- Artist: John McNaughton (sculptor)
- Year: 2005
- Type: Wood
- Location: Indianapolis Art Center, Indianapolis, Indiana, United States; 39°52′43.63″N 86°8′40.01″W﻿ / ﻿39.8787861°N 86.1444472°W;
- Owner: Indianapolis Art Center

= Twisted House =

Sculpture by John McNaughton

Twisted House is a public artwork by American artist John McNaughton, and assistant artist Mark Magan. It is installed at the Indianapolis Art Center in Indianapolis, Indiana, United States. Twisted House was installed as part of the center's ARTSPARK initiative.

==Description==

The sculpture is made of cedar wood and depicts a tall house, bent in such a way that it appears to rest on its foundation and roof. The roof of the house digs into the forest floor and five square, glass windows travel upwards on the house and a distorted door juts to the right, open for viewers to interact with—inside one can step and look out a large window looking out into the forest. The windows each have sills with exterior flower holders and fake wood flowers. The piece sits on natural stone placed in the ground and the dirt of the forest grounds.

==John McNaughton==

John McNaughton has been teaching woodworking, drawing and sculpture for over 35 years at the University of Southern Indiana. Receiving his Bachelor of Science and Master of Arts at Ball State University and his Master of Fine Arts at Bowling Green State University, he has been awarded two National Endowment for the Arts awards. His art furniture and sculptures reside in the collections of the Smithsonian Institution, the Indianapolis Museum of Art and the White House.

==Acquisition==

This piece was placed in conjunction with the center's ARTSPARK which brings together art and nature.

==Information==

According to the Indianapolis Art Center, McNaughton's goal with the work is to show viewers that sculpture can be interactive and touch heavily into the imagination.

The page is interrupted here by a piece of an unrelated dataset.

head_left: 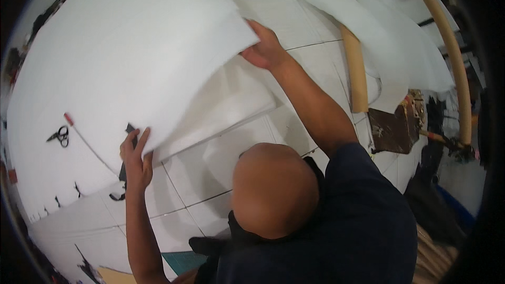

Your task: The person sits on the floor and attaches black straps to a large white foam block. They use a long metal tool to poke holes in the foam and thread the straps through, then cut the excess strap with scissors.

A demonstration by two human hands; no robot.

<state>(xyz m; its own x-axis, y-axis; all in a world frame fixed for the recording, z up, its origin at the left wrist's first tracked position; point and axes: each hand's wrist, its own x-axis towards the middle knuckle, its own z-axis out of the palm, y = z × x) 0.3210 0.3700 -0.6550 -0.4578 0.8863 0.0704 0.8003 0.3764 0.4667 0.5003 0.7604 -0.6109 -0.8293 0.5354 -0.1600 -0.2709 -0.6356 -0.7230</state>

Starting in June 2010 IAC hosted a "Community Masterpiece" event designed by artist Vandra Pentecost. The mural consists of seven panels with each one depicting Twisted House in a different artistic style: expressionism, realism, surrealism, American scene painting, cubism, pop art and impressionism. The two panels for pop art and surrealism were completed at the Broad Ripple Art Fair by visitors. In July and August the rest of the panels were completed and the full mural now resides on the Outreach Lawn Wall of the ARTSPARK.

==Reception==

Roadside America describes Twisted House as "A work of whimsical lopsided outdoor art, suggesting something that's gone terribly wrong at a fairy tale theme park."